Gabrielle turned her deep blue eyes upon the speaker, and raised her brows inquiringly.
"Your case is desperate because all are combined against you; all are resolved upon your death--all, except me, and why? Because my love stands between you and them, a saving plank in the approaching hurricane. Your husband and his friend are bent on your destruction. He has left the house until it is accomplished. You are hemmed about with foes. Every servant in this household is suborned. They are men, carefully selected, who know no pity--on whose shoulders, were they bared, you would see the galleys-brand--men who would one and all look on your death struggle with indifference--as callous as the bravo of romance. I have before told you, and it is more true than ever now, that my love is your only safeguard. I hold the door ajar to Hope. Yield to my suit and grant me the boon I ask, and I swear that the shackles will fall from off your limbs; that your troubles will cease, for you'll be free. Free to depart with me to a distant land where in freshly-flowing happiness, the past shall be as a dream. Sorceress! What is this witchcraft that you exert over me? I love you all the more ardently for the long siege. Be mine the grateful task to rescue you from the clutches of these wretches. Say the word. We will quit France secretly together, and leave them to the fate which they deserve."

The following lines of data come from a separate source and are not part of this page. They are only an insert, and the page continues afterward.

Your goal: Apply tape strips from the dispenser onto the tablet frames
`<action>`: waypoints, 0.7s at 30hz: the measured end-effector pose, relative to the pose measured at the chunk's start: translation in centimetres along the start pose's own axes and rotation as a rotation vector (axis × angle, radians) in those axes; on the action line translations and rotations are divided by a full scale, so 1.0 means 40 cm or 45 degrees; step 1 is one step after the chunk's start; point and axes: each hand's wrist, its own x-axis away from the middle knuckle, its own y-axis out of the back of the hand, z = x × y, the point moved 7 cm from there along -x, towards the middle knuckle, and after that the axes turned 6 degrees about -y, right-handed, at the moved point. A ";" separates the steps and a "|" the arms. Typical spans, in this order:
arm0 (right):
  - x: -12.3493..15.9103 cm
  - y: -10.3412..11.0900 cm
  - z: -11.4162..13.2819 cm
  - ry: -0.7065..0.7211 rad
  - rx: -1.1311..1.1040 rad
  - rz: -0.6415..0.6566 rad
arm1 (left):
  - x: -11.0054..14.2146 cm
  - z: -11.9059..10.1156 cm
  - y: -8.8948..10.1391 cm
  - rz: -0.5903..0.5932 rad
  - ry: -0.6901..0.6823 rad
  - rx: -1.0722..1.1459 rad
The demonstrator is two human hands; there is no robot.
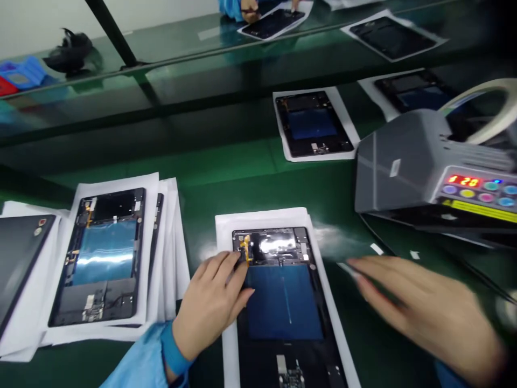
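Note:
An opened tablet housing (299,302) lies on white paper in front of me, with a blue panel in its middle and a circuit board near its lower end. My left hand (216,299) rests on its upper left edge, fingers stretched and thumb apart, the fingertips by an orange flex cable (247,249). To the right of the tablet, above the green table, my right hand (420,307) is blurred by motion. Its fingertips pinch a small pale strip of tape (348,269).
A grey tape dispenser (398,161) with a lit display stands at right, a tape roll (495,89) on top. Left lie stacked papers with another open tablet (107,250). More tablets (313,124) lie behind. Across the bench, a person's hands (249,9) work on a tablet.

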 end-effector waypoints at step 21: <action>-0.173 -0.275 0.228 0.433 0.024 0.085 | -0.006 0.048 -0.092 0.069 0.117 0.128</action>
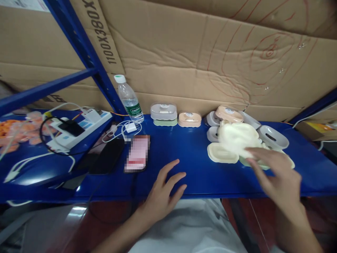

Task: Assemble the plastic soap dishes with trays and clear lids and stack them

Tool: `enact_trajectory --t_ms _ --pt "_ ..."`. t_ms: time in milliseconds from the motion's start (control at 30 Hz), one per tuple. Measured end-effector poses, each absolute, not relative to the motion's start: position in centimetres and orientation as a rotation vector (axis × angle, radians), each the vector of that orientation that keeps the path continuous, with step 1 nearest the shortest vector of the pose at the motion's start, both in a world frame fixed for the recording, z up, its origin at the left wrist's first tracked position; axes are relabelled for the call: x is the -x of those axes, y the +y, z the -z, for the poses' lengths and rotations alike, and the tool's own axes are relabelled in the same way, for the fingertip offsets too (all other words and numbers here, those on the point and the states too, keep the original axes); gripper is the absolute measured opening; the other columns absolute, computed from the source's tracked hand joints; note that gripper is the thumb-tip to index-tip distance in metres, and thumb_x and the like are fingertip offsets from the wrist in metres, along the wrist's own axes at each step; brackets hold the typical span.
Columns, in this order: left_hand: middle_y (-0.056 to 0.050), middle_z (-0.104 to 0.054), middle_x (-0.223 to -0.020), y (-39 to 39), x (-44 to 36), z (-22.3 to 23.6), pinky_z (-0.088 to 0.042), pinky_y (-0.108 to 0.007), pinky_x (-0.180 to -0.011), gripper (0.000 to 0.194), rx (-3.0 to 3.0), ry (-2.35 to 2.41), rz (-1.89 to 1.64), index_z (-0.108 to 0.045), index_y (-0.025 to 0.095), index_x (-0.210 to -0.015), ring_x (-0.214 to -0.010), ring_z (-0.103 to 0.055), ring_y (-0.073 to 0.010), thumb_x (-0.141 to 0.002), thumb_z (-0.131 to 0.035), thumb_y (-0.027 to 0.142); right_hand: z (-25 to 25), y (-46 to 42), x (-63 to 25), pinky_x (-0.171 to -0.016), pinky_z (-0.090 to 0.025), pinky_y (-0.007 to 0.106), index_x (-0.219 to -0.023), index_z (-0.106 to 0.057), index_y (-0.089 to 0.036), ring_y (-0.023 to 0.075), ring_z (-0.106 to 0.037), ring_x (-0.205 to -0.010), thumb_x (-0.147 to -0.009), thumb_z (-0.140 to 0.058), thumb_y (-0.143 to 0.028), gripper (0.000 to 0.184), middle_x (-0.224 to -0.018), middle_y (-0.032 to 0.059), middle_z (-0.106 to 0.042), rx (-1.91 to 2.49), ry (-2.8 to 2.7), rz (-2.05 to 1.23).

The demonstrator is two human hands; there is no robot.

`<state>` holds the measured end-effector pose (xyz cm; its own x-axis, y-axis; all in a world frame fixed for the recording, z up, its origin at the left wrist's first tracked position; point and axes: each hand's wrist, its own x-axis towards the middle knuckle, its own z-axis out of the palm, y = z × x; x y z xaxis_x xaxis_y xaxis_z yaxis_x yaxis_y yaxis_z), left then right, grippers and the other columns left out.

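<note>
Your right hand [279,179] has its fingertips closed on a cream piece [238,137], blurred, over the cluster on the right side of the blue table [195,147]. Your left hand [164,191] holds nothing, its fingers spread wide above the table's near edge. Just left of the cream piece's near end, a cream lid [223,153] lies flat; to its right sits a grey oval tray [273,137] with a slot. At the far side of the cluster you have a peach-topped box [229,114]. Farther left, a peach box [189,119] stands just beside a grey-topped box [163,112], then a water bottle [131,105]. Nearer, on the left, lie a phone [137,153] and a white power strip [76,135]. Cardboard [168,56] stands behind everything.
</note>
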<state>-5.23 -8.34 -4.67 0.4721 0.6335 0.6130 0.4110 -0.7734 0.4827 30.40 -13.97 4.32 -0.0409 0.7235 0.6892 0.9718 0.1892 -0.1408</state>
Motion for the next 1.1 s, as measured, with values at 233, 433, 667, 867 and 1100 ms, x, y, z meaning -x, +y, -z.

In the eagerness of his pleading, the abbé had edged close to Gabrielle. She could feel his hot breath--the beating of his heart against her arm--and she shivered from top to toe, as Toinon outside was shivering, her eyes distended by alarm.
The frayed string was about to snap. The long-expected moment was come. Thank God that suspense was over.
"I thank you for your engaging candour," Gabrielle said in a voice that was clear and steady. "I had learned to know you for a villain, but had not gauged the deeps of your rascality. False to the core. True to nothing but your own devilish passions. A Judas even to your confederates!"
There was so sharp a ring of scorn in the tone in which she spoke--a flash of such unmeasurable contempt in the dark blue eyes--that Pharamond, though he had smarted under the lash before, felt his withers wrung, while Toinon without was torn by fear and admiration. Was he, before whose fascinations many a fair dame had willingly succumbed, so vile a reptile as to warrant the storm of disgust that racked this haughty woman? She loathed him worse than death since, seeing her impending fate with crystalline vision, she cheerfully preferred its chill embrace to his ardent one. And now with eyes flashing and delicately chiselled nostrils distended, and a tinge of rose on either pallid cheek, her beauty had gained once more the animation that it so frequently lacked. She was lovelier at this moment than he had ever seen her--and in her direful plight she shrank from his touch as though he were hideously diseased. It was written then, that he was never to attain the full measure of revenue for the rebuffs he had endured at her hands? He was not to sully this fair form, suck the orange dry then fling its rind into the gutter? What a pity! How complete the triumph would have been if she, at this eleventh hour could have been persuaded to seek safety with him in flight. He would have carried off for his own use alone the goose that laid golden eggs. How he would have snapped his fingers at Clovis and Algaé--mean grovelling worms--with their ridiculous testament which was not to be the last! What a refined pleasure it would have been, when sated, and weary of the toy, to break it slowly! He would have carried the maréchal's heiress to some secure and distant spot, have forced her by famine or other torment to execute yet another will--in his sole favour this time--and then he would have gloated over her suffering and degradation as he compelled her to sink to the lowest depths of female infamy and shame, ere, drop by drop, he squeezed away her life! And it was not to be--actually might never be, this exhilarating programme--he realized that now as he gazed in her proud face, each string of his evil nature tingling. Baffled and disappointed, he must even be content to share with the others, to carry out the plan as previously arranged, to sweep her from the path. Oh, what a grievous pity, for the other arrangement would have been deliciously complete and satisfactory.
There was nothing to be gained by continuing the interview, since it had fallen to his lot to play the rôle ridicule. He rose, therefore, flinging the hand from him which he had so ardently been pressing with a movement of muffled fury.
"On your own head be the consequences," he growled. "You have spoken your own sentence. Amen!"
"My life," replied Gabrielle, drearily, "has been fraught with pain and overlong, although I'm not five and twenty! The death you threaten me withal, I will accept with thanks as a release."
"You shall be released, nor will you have long to wait," the abbé remarked with a dry laugh. "You, who are alive, may count yourself as dead and buried." With that he left her to her reflections, banging the door behind him.